Accurate prediction of tool life enables a manufacturer to precisely plan metalworking processes according to tool wear, and thereby control costs while avoiding downtimes due to unexpected tool behaviour or unacceptable workpiece quality. By Patrick de Vos, Corporate Technical Education Manager, Seco Tools.

In a metal cutting operation, a tool deforms workpiece material and causes it to shear away in the form of chips. The deformation process requires a significant amount of force, and the tool endures a variety of mechanical, thermal, chemical and tribological loads. Over a period of time, these loads eventually cause the tool to wear to the point that it must be replaced.
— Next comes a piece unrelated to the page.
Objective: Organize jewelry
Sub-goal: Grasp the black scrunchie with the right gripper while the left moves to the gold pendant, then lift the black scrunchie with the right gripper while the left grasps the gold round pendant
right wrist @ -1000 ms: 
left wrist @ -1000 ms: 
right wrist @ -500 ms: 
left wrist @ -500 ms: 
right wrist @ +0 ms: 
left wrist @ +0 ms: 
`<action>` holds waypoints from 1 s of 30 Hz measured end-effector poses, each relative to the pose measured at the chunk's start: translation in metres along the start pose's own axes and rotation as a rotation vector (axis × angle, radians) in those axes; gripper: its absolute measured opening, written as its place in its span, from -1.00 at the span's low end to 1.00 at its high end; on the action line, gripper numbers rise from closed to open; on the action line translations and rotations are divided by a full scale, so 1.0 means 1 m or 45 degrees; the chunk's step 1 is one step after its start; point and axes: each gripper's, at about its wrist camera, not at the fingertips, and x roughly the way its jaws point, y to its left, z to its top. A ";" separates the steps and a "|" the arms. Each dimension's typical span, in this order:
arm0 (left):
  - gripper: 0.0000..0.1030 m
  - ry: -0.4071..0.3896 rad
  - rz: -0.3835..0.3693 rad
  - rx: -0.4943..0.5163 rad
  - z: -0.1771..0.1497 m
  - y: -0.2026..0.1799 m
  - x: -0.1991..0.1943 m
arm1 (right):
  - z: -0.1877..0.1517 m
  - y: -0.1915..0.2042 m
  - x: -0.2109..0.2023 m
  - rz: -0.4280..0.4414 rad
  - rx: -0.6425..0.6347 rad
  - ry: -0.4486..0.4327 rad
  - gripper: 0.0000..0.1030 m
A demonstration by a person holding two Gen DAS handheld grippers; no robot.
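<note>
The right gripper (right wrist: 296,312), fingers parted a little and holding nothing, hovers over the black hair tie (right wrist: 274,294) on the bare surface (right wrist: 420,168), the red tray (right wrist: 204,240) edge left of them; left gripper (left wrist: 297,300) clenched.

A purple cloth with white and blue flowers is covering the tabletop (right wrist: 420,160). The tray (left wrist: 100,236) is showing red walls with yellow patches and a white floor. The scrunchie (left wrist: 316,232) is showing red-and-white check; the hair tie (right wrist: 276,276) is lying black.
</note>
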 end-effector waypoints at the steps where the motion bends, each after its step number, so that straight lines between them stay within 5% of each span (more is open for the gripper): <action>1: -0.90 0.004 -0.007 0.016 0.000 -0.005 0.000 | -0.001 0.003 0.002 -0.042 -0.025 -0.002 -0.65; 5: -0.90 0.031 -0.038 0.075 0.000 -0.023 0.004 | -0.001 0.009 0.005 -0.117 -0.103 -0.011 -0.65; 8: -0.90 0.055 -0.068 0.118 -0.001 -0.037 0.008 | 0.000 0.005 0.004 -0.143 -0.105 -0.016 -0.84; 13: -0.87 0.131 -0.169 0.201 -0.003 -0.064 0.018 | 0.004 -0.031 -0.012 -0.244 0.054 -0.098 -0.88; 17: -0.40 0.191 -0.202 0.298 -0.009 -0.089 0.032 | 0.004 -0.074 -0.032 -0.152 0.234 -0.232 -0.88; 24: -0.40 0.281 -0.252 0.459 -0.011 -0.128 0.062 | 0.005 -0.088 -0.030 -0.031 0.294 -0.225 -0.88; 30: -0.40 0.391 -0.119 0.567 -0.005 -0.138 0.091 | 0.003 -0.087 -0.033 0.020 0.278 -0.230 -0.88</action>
Accordingly, for more than a century, scientists and engineers have created and tested mathematical models that factor in the forces upon a tool to provide estimates of expected tool life. Many of these models focus on a specific tool’s performance in a certain material and operation, and simple formulas and repetitive testing produce valid tool wear projections. However, generalised models that can be applied across a wide range of workpiece materials and tools are more useful in industrial applications. Because these models take into account a variety of tool wear factors, their mathematical complexity increases in accordance with the number of factors considered – the more factors, the more complex the calculation.

While simple tool life equations can be solved via handwritten mathematics and manual calculation, today’s computer-executed analysis is necessary to solve equations of complex models in an amount of time that is practical within a production environment. Digital calculations are very reliable, but manufacturers should maintain a critical attitude towards the results, especially when machining advanced workpiece materials and employing extreme machining parameters. Overall, progress in tool life model development has brought academic theory and practical application into close alignment.

The Archard model

Modelling of wear processes is not limited to metal cutting applications. In the 1950s, British engineer John F Archard developed an empirical model for the rate of abrasive wear between sliding surfaces based on deformation of the asperity, or roughness, of the surfaces.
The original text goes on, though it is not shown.